→ **REQUIRED ACTION**
Transcribe only the part of the material below that begins at the line containing "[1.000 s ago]" and ends at the line containing "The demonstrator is", with both kept and images left out.

-=-=-=-=-

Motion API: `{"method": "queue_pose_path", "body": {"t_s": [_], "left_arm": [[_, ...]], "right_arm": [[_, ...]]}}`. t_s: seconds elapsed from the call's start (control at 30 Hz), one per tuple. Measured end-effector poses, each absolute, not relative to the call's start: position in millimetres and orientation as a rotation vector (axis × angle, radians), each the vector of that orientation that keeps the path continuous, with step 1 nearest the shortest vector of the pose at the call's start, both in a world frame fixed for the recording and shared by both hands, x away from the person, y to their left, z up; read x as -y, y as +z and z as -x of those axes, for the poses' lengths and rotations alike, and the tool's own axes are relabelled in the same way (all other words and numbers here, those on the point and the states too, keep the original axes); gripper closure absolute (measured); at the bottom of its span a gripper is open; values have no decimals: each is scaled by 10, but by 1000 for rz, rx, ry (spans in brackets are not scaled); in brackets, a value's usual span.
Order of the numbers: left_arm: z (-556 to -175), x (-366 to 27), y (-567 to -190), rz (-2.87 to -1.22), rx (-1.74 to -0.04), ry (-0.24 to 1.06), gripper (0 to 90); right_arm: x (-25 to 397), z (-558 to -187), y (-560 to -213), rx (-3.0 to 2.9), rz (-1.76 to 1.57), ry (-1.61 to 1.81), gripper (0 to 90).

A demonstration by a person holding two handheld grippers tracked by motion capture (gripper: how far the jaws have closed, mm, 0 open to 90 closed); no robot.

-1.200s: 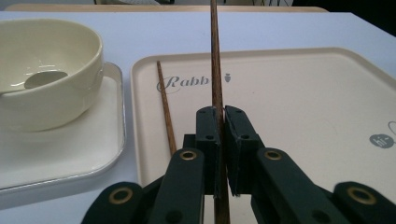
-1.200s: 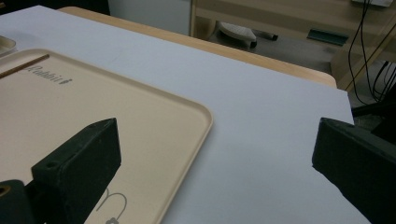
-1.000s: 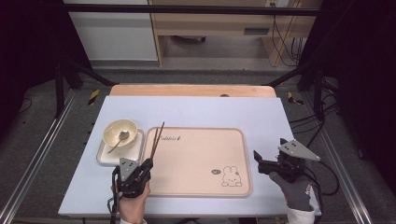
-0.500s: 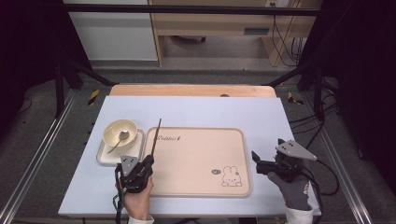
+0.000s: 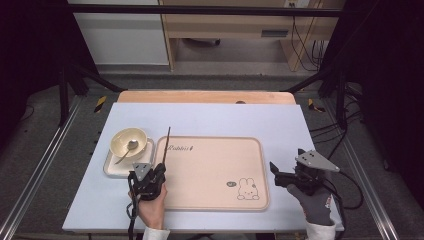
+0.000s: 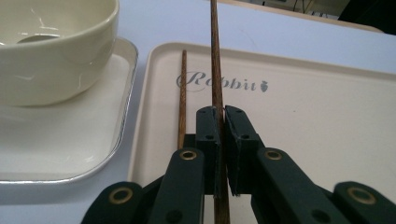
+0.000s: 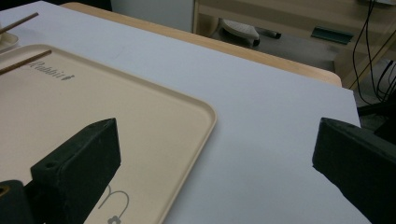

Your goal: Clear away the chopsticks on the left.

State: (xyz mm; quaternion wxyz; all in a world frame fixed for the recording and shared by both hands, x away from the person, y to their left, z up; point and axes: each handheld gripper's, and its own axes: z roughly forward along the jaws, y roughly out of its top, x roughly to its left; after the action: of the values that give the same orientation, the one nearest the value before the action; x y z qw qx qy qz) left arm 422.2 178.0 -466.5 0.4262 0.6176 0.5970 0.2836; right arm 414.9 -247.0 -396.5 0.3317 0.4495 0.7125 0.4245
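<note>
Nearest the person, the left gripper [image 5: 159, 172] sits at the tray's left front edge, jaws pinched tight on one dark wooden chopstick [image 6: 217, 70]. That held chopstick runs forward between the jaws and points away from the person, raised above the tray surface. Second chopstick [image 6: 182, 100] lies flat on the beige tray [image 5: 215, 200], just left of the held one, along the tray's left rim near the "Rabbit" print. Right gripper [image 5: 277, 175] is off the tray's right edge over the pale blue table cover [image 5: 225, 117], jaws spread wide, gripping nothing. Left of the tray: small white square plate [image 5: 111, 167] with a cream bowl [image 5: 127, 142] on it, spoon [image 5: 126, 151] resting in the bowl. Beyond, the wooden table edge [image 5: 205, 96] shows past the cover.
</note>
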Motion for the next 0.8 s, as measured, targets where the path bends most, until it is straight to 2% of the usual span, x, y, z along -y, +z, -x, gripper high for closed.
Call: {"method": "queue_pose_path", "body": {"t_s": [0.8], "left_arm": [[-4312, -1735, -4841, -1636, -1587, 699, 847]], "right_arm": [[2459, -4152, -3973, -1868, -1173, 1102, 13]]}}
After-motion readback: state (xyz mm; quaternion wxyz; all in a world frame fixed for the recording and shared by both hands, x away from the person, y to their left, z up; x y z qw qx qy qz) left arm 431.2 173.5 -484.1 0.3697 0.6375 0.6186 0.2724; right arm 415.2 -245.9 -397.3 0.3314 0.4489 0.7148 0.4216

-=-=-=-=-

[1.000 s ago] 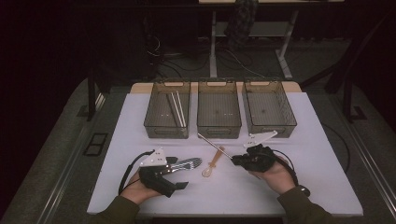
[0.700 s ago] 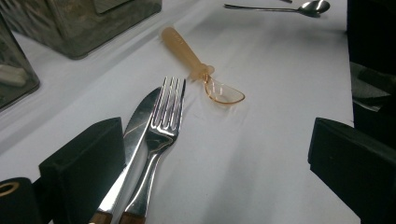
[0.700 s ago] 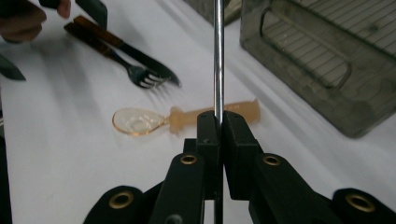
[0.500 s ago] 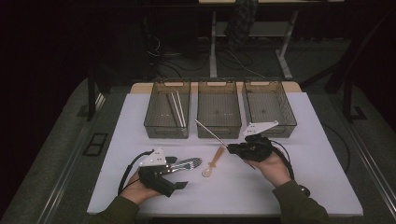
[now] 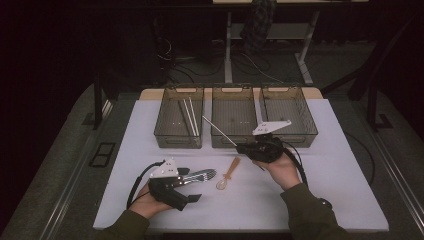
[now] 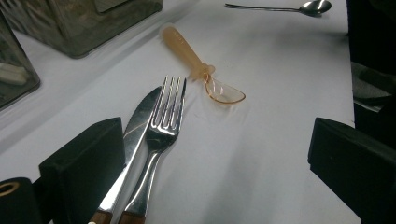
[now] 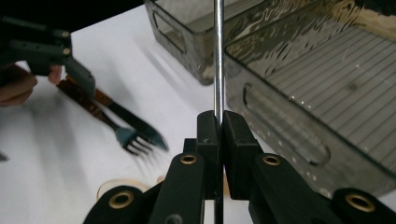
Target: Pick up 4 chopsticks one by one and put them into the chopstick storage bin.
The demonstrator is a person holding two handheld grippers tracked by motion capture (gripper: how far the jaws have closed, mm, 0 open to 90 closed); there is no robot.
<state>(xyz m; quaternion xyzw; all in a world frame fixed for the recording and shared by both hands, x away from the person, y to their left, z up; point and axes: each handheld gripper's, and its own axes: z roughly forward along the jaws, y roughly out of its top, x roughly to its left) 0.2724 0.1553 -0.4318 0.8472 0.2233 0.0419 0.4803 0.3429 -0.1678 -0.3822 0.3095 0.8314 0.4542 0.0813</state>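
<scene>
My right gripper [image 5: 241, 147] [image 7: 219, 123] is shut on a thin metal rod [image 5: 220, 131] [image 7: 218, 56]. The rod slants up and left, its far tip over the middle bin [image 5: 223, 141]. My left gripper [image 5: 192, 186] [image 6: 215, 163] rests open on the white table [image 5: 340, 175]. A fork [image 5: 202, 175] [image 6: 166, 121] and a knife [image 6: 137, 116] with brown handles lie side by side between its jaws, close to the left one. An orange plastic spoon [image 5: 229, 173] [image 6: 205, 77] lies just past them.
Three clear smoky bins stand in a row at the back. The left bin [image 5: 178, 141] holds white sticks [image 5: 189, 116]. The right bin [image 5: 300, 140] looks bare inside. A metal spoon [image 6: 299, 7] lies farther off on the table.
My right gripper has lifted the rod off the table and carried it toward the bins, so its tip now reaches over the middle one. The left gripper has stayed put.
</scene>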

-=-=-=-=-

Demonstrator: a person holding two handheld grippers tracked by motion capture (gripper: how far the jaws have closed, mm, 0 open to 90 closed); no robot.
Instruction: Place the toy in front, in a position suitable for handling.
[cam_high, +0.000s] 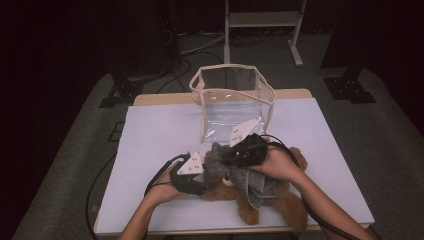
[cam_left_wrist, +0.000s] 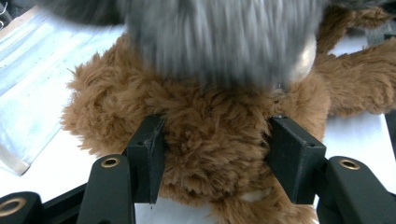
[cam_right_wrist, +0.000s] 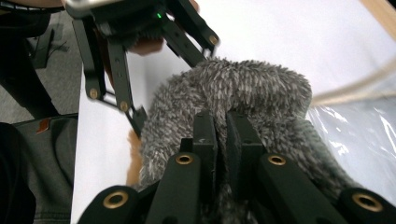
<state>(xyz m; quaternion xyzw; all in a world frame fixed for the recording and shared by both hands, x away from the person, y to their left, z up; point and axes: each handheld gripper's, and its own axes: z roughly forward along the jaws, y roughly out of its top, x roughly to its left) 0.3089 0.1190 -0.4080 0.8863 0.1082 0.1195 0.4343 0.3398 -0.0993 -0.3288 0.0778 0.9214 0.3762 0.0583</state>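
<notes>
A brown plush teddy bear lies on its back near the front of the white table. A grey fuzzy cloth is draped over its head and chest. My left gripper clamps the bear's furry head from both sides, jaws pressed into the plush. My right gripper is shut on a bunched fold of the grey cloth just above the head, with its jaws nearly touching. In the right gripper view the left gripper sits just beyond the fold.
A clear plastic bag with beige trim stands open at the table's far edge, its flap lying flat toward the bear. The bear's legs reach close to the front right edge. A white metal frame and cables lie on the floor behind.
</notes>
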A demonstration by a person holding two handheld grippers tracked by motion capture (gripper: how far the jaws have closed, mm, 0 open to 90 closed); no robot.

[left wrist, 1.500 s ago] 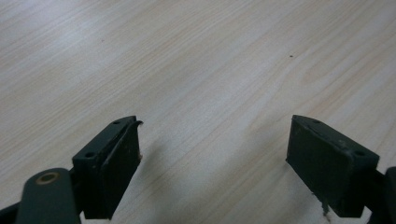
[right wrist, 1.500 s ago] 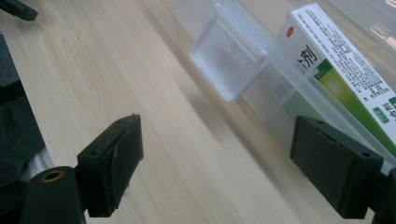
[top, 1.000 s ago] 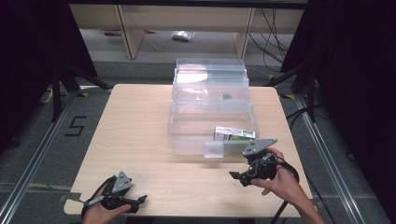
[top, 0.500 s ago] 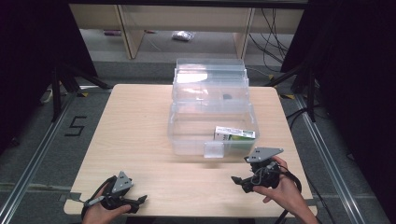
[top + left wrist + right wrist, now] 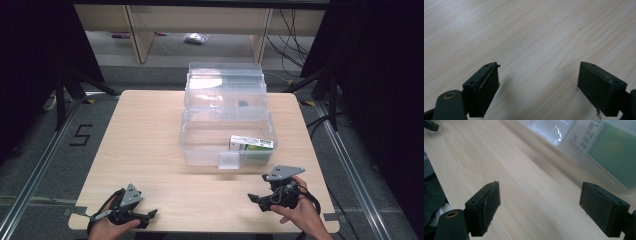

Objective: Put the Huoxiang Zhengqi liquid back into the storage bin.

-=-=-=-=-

→ **RESULT**
[1.000 s ago] 
[0.700 s ago] 
[0.700 s ago] 
[0.500 s ago] 
[now] 
[now] 
[now] 
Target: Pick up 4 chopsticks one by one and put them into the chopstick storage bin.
The demonstrator is a person holding two handheld grippers tracked by motion capture (gripper: how far the jaws have closed, mm, 0 open to 90 closed); there is no robot.

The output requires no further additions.